Travels overseas helped shape the story of “Yaffa and Fatima: Shalom and Salaam” by children’s author Fawzia Gilani-Williams, who hails from Oberlin.
Released earlier this year, the book was inspired in part by “Brothers: A Hebrew Legend” by Florence Freedman, which she found while working at Oberlin Public Library in 2002. She had never seen books that promoted Hanukkah, Chinese New Year, and Kwanza in any other libraries.
“Yaffa and Fatima” tells the tale of Jewish and Muslim neighbors who are best friends. With a theme of kindness, it’s a retelling of a folktale of both Jewish and Arab traditions.
Gilani-Williams said she has always been intrigued by the lifestyles of people, their languages, foods, architecture, landscape, religions, and cultural traditions.
Meanwhile, she has watched prejudice increase against immigrants in America.
“Those who study sociology and history will know that any new wave of immigrants are subject to xenophobic persecution. What is happening with immigrant Muslims today is similar to experiences of previous immigrant groups arriving to America as strangers,” Gilani-Williams said. “Books can help children understand that diversity is a part of the human condition. You don’t try to make it go away, you allow it to flourish.”
A teacher, she looks for a balance of “mirror books” and “window books” when picking books for her students, saying it’s important the children develop empathy. Mirror books tell children about themselves, their families, communities, cultures. and traditions, while window books help children cultivate respect and understanding for other cultures, countries, and people.
Gilani-Williams’s fascination with diversity stems from her travels.
She grew up in England, moved to the United States in the early 1990s, worked in Canada in 2008, and now teaches in the United Arab Emirates. She said living in different places reinforces her belief that “we mostly live in a wonderful world with wonderful people.”
When she came to the United States from England, she noticed how friendly and polite the people were and how common it was to see the American flag.
In 2011, she arrived in Abu Dhabi and thought she was going to die from the climate.
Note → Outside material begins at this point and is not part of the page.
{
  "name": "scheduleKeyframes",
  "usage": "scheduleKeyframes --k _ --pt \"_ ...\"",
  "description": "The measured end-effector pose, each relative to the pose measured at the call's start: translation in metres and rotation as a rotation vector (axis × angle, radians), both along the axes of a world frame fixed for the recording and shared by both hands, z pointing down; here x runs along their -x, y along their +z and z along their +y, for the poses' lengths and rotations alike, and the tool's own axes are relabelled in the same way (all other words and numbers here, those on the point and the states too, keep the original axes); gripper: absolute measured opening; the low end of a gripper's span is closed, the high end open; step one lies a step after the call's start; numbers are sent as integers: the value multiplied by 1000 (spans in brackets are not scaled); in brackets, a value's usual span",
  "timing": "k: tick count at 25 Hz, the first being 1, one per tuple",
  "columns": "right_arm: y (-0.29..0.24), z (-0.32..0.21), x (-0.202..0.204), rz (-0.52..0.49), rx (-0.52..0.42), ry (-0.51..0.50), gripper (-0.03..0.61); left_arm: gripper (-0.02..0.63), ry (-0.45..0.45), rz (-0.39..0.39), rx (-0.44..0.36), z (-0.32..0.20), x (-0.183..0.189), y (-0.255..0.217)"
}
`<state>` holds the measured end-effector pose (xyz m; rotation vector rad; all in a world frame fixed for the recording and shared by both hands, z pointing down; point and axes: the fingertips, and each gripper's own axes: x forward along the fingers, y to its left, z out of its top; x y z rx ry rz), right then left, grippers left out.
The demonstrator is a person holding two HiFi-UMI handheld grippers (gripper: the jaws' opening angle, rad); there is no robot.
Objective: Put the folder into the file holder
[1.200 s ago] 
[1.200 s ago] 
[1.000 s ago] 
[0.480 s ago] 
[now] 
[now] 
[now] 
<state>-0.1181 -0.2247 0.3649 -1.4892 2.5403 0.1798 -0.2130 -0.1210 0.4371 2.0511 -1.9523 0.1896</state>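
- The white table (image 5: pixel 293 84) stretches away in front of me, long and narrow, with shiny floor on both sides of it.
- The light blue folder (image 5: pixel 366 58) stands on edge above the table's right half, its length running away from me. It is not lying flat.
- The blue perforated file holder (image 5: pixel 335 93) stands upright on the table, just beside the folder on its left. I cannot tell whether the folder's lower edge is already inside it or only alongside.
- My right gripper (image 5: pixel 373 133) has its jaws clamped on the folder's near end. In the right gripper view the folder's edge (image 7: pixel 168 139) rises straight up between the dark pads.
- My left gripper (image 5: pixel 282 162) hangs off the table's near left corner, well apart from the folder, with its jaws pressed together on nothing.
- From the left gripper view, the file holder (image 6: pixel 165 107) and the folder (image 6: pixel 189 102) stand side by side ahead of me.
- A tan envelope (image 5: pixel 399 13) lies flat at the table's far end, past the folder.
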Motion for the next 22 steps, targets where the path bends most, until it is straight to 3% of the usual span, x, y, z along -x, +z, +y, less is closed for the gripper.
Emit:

Apart from the desert heat, her adjustment period was brief. The Emirati drive on the same side of the road as Americans and English is their second language.
As a woman in Muslim attire, Gilani-Williams felt very fortunate to live in a safe place. During Ramadan, she walked alone to a nearby mosque at 2 a.m. and instead of fear, she felt empowered.
For the long time, she wanted to go to the Muslim house of worship in Mecca but knew that women could only enter Saudi Arabia if they were accompanied with a male relative. In March, Gilani-Williams flew there with two friends and said she was petrified.
When she landed, no one questioned her travel arrangements. “The immigration officer looked at my face, looked at my passport, took my fingerprints, and passed me through. It was as easy as that.” she said.
In Saudi Arabia, she learned people from different countries can still have many similarities. And as a teacher in the UAE, she meets expats from around the world on a daily basis.